Sweetland Center for Writing's Writer to Writer series lets you hear directly from University of Michigan professors about their challenges, processes, and expectations as writers and also as readers of student writing. Each semester, Writer to Writer pairs one esteemed University professor with a Sweetland faculty member for a conversation about writing. 

This month Writer to Writer welcomes Dr. Heather Ann Thompson. Heather Ann Thompson is a historian at the University of Michigan in the Department of Afro-American and African Studies, the Department of History, and the Residential College. She is the Pulitzer Prize and Bancroft Prize-winning author of Blood in the Water: The Attica Prison Uprising of 1971 and its Legacy (2016). Blood in the Water received six additional book awards and landed on over 20 best of 2016 book lists including that of the New York Times.

Thompson is also a public intellectual who writes regularly on the history of policing, mass incarceration and the current criminal justice system for The New York Times, Newsweek, Time, The Washington Post, Rolling Stone, The Atlantic, and many other national publications.

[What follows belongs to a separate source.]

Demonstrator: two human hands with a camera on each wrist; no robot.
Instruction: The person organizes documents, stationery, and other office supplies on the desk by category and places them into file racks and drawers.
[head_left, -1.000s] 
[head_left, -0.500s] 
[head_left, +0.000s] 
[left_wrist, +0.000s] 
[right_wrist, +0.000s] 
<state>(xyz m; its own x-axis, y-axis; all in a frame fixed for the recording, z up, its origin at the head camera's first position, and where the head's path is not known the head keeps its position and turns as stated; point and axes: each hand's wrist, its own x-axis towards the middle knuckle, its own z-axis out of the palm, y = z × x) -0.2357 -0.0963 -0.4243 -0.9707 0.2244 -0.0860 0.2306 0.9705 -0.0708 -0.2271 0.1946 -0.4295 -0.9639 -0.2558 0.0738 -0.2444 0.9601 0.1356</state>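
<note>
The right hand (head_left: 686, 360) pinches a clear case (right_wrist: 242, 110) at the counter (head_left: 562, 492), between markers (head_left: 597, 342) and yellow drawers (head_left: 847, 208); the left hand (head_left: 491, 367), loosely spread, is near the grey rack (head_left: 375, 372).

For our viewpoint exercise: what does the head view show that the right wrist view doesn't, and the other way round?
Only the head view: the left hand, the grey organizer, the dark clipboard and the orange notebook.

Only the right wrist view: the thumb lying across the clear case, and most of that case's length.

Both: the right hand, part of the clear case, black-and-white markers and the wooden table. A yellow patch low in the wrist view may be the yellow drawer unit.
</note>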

This year, Thompson was awarded a Bearing Witness Writing Fellowship from the Art for Justice fund of the Ford Foundation. Her next book is on the MOVE bombing of 1985.

Writer to Writer takes place at the Literati bookstore (124 E. Washington) on Tuesday, November 27th from 7-8pm and is also broadcast live on WCBN radio (88.3FM). These conversations offer students a rare glimpse into the writing that professors do outside the classroom. You can hear instructors from various disciplines describe how they handle the same challenges student writers face, from finding a thesis to managing deadlines. Professors will also discuss what they want from student writers in their courses, and will take questions put forth by students and by other members of the University community. If there's anything you've ever wanted to ask a professor about writing, Writer to Writer gives you the chance.